Известия требовали немедленного общения с друзьями и знакомыми в Кракове. С самыми влиятельными и сильными людьми.
Да и в Кракове тоже быстро сообразили: нужен им пан Мнишек.
Ещё из Замостья сын Станислав привёз пану Мнишеку сожаления брата Мацеевского и прочих важных панов: они-де хотели видеть пана Ержи, а он не смог явиться. Потому из Кракова, одно за другим, прибывали письма. Пана Мнишека умоляли в них поскорее приехать туда.
Особенно поразило письмо Мацеевского. Епископ не стал расписывать заранее причины, побудившие его просто потребовать присутствия пана Мнишека в Кракове. По своему обычаю, он ограничился краткими интригующими словами: «Пан Ержи! От твоего присутствия здесь зависит очень многое, в том числе и в твоей судьбе».
Прощаясь с домашними, пан Мнишек то ли в шутку, то ли уже всерьёз велел Марине готовиться к путешествию в далёкую Московию.

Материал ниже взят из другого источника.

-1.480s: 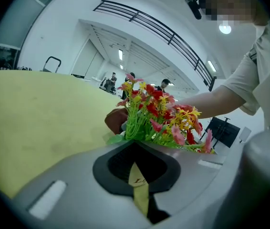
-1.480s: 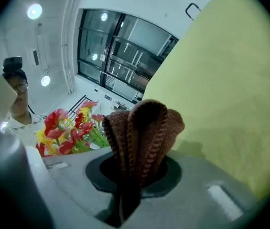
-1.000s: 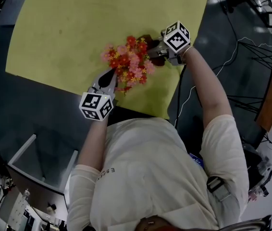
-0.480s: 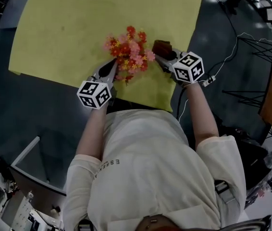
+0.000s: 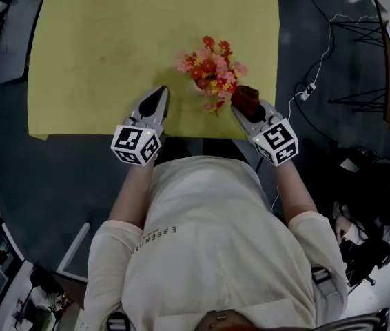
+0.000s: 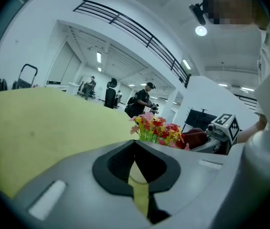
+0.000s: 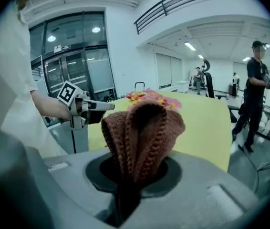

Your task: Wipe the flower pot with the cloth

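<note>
A bunch of red, pink and yellow flowers (image 5: pixel 212 71) stands near the front edge of the yellow-green mat (image 5: pixel 112 47); the blooms hide the pot beneath them. My left gripper (image 5: pixel 162 90) is shut and empty, a short way left of the flowers and apart from them. In the left gripper view the flowers (image 6: pixel 156 128) show just past the closed jaws. My right gripper (image 5: pixel 242 105) is shut on a folded brown knitted cloth (image 5: pixel 245 98), just at the flowers' near right. The right gripper view shows the cloth (image 7: pixel 142 132) bulging up from the jaws, with the flowers (image 7: pixel 147 98) behind it.
The mat lies on a dark round table (image 5: pixel 16 157), its front edge right by both grippers. Cables (image 5: pixel 319 61) and metal stands (image 5: pixel 360 95) are on the floor at the right. A person (image 7: pixel 256 94) stands in the background.
Both grippers have drawn back toward me, away from the flowers. The left one has come off the flowers' left side. The right one carried the cloth from the far right round to the near right.
</note>
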Available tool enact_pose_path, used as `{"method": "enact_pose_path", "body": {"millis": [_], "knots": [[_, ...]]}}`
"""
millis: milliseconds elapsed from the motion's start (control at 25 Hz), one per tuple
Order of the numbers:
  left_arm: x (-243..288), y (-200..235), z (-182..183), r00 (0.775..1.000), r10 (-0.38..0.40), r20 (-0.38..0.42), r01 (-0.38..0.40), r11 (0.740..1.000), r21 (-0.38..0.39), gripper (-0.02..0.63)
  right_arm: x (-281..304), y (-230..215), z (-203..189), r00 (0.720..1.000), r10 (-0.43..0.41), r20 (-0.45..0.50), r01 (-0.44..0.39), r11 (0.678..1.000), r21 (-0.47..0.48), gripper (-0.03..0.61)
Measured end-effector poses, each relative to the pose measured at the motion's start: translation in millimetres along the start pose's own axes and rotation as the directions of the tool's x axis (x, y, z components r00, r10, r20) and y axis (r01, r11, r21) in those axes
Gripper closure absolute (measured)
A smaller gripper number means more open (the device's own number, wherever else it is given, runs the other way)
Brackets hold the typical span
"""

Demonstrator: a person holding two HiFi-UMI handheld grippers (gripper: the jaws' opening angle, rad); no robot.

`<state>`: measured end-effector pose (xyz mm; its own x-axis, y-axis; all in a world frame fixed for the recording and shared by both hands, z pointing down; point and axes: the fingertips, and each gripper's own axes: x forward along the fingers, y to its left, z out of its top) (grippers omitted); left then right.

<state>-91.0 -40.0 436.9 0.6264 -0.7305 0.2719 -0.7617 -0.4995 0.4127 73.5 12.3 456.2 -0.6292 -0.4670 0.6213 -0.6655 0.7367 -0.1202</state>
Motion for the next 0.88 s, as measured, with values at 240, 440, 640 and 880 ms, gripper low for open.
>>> {"method": "enact_pose_path", "body": {"millis": [240,440,640,880], "knots": [[-34.9,9.0,3.1,0.99,-0.13,-0.062,0.136,0.985,0.108,0.603,29.8,62.5,12.3,0.996,-0.082,0.04,0.078,0.992,0.103,0.531],[-60.1,23.4,-8.0,0.981,-0.154,-0.116,0.17,0.975,0.145,0.603,64.4,106.5,17.3,0.996,-0.084,0.039,0.077,0.984,0.161,0.531],[-74.1,38.4,-18.4,0.979,-0.153,-0.133,0.171,0.977,0.13,0.603,106.2,114.8,18.2,0.993,-0.118,-0.009,0.118,0.971,0.209,0.531],[-79.4,54.8,-25.6,0.979,-0.152,-0.137,0.167,0.98,0.107,0.603,157.4,87.8,31.2,0.964,-0.259,-0.054,0.262,0.914,0.31,0.531]]}}
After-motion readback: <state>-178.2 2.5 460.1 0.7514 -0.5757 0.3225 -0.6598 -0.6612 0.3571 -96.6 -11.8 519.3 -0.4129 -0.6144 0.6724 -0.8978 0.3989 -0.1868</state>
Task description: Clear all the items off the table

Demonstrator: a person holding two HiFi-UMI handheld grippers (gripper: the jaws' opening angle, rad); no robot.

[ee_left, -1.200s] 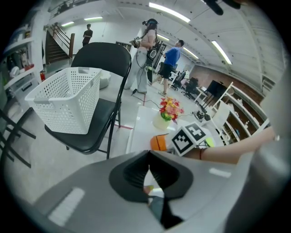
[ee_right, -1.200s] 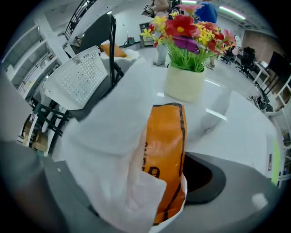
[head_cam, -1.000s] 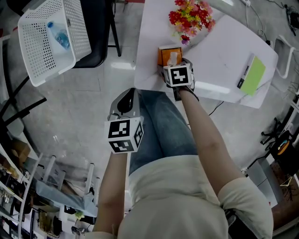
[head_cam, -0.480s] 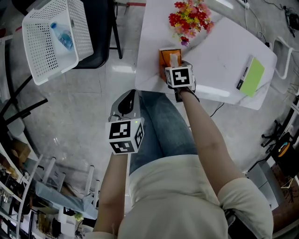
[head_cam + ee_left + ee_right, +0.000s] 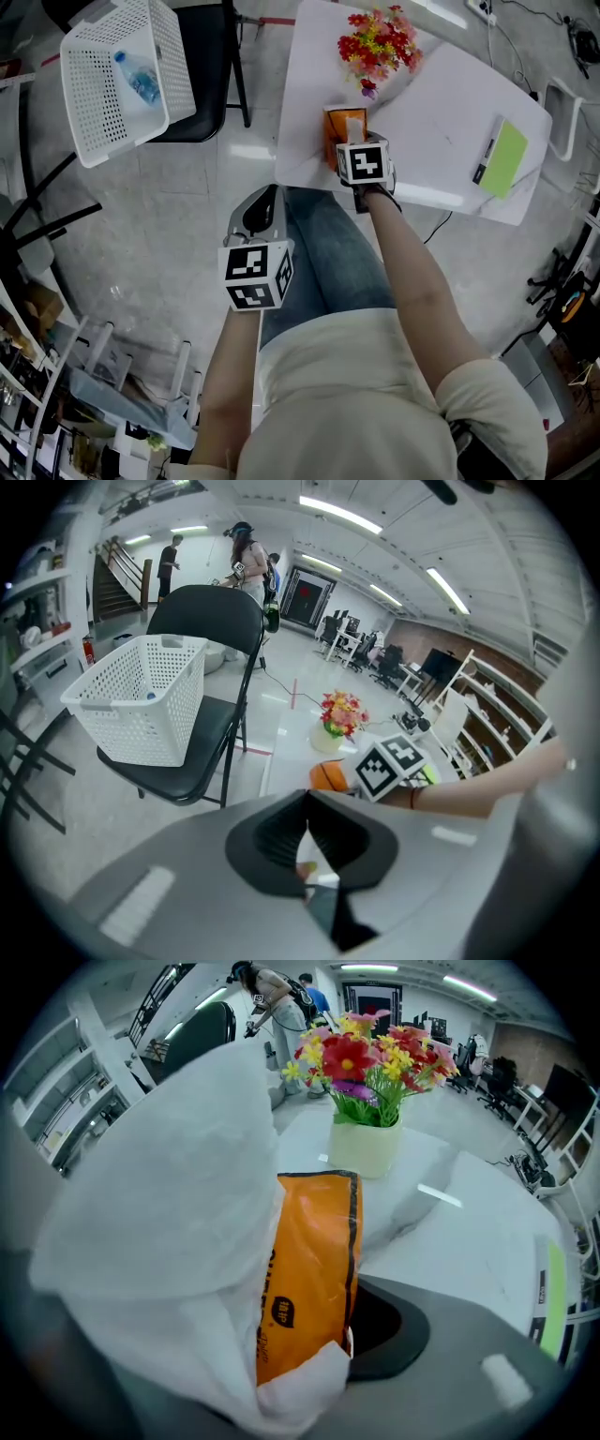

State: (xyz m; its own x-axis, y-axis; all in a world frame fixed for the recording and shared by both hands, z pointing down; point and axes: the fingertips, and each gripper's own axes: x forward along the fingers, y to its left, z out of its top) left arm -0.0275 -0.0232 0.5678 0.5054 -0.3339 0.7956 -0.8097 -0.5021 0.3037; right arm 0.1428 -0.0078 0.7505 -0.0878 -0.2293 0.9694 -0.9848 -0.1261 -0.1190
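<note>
The white table [image 5: 441, 103] carries the orange tissue pack [image 5: 339, 127] at its near edge, near the flowers [image 5: 380, 42]. The right gripper [image 5: 354, 148] points down over the pack, its 2 jaws having just been closing onto its sides. The left gripper [image 5: 261, 208], off the table, is clenched on nothing.

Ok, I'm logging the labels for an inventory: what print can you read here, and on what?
No text reads clearly.
Orange tissue pack: dark lettering and a small logo, half hidden by tissue, unreadable.
Green pad: print on its black edge, too small.
Bottle in basket: label blurred.
</note>
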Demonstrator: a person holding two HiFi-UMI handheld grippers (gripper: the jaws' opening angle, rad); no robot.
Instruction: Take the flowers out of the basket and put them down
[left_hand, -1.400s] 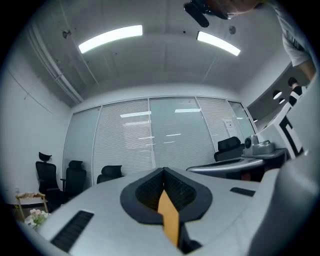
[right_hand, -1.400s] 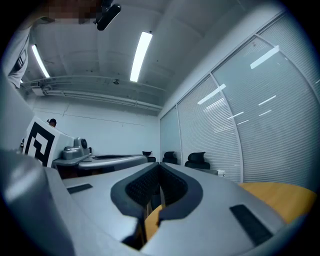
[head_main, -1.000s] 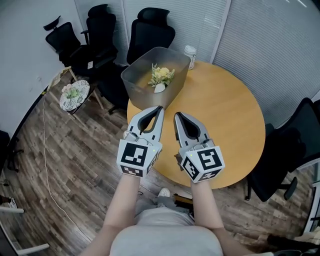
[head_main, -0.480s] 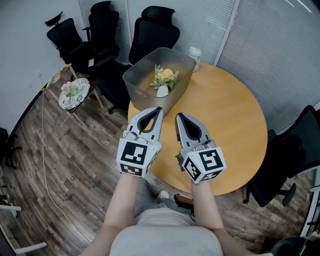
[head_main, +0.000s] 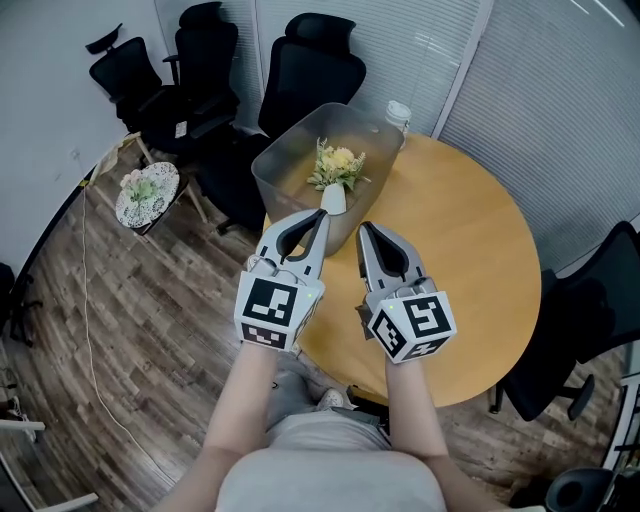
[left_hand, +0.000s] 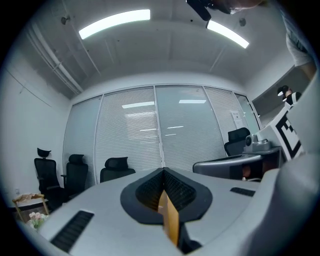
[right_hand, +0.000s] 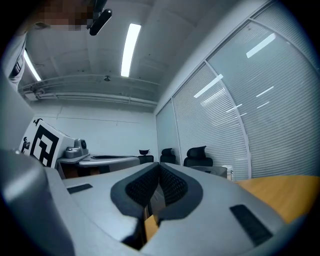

— Дорога туда будет сейчас довольно лёгкой. Я знаю, — уверял он.
Девушка воспринимала отцовские наказы весьма внимательно.
Многозначительно прозвучали они и для непоседы Ефросинии.
— Мне бы тоже хотелось посмотреть на Москву! — сказала она и подпрыгнула совсем по-детски.
И даже постоянно настроенный скептически писарь Стахур не находил на этот раз никаких возражений.
— О том тебе нечего думать, — отрезал дочери пан Мнишек. — Мне не хочется и тебя отдать за московита. Кто останется в Самборе?
Ефросиния покраснела от отцовского предположения. Но ещё раз повторила:
— Мне бы хотелось увидеть Москву!
А в Кракове Бернард Мацеевский не скрывал своей радости.
— Пан Ержи! — закричал он. — Брат! Наконец-то! Ты явился вовремя. Сейчас же едем к нунцию Рангони. Иначе будет поздно.
— Да что случилось? — не очень-то понимал подобное настроение пан Мнишек. — Обязательно сию минуту?
— Нельзя медлить, брат. Ты меня знаешь.
Уже по дороге к Рангони пан Мнишек узнал от Мацеевского, что из Рима неделю тому назад прибыл граф Александр Рангони, племянник нунция. Он направляется в Москву. У него — верительные грамоты от Папы Римского. Святой отец куёт железо, пока горячо.
Пан Мнишек замахал руками, задохнувшись:
— Нет! Нет! Рано... Нельзя! Это может только повредить молодому царю!
Мацеевский был доволен реакцией брата. Однако добавил:
— Святой отец уверен: в Москве готовы признать его покровительство!
— Рано! — был уверен пан Мнишек, к которому возвратилась речь. — Святому отцу не то докладывают!
— Пан Ержи! — чрезвычайно обрадовался такому началу разговора Мацеевский. — Ты теперь у нас вроде покойного Замойского. Предупреждаешь. Я на тебя надеюсь. Ты побывал там. Ты один способен обрисовать нунцию и его племяннику положение дел в Московии. Ты один способен охладить не в меру горячие головы!
И тут же пан Мнишек понял: в Риме зашли уже слишком далеко в самообольщении. Усыпили себя надеждами. Там совершенно не представляют, насколько московиты преданы православной вере. Они и не подозревают, что отцы Андрей и Николай, сопровождавшие царевича в этом походе, не могут полною мерою понять настроение русских.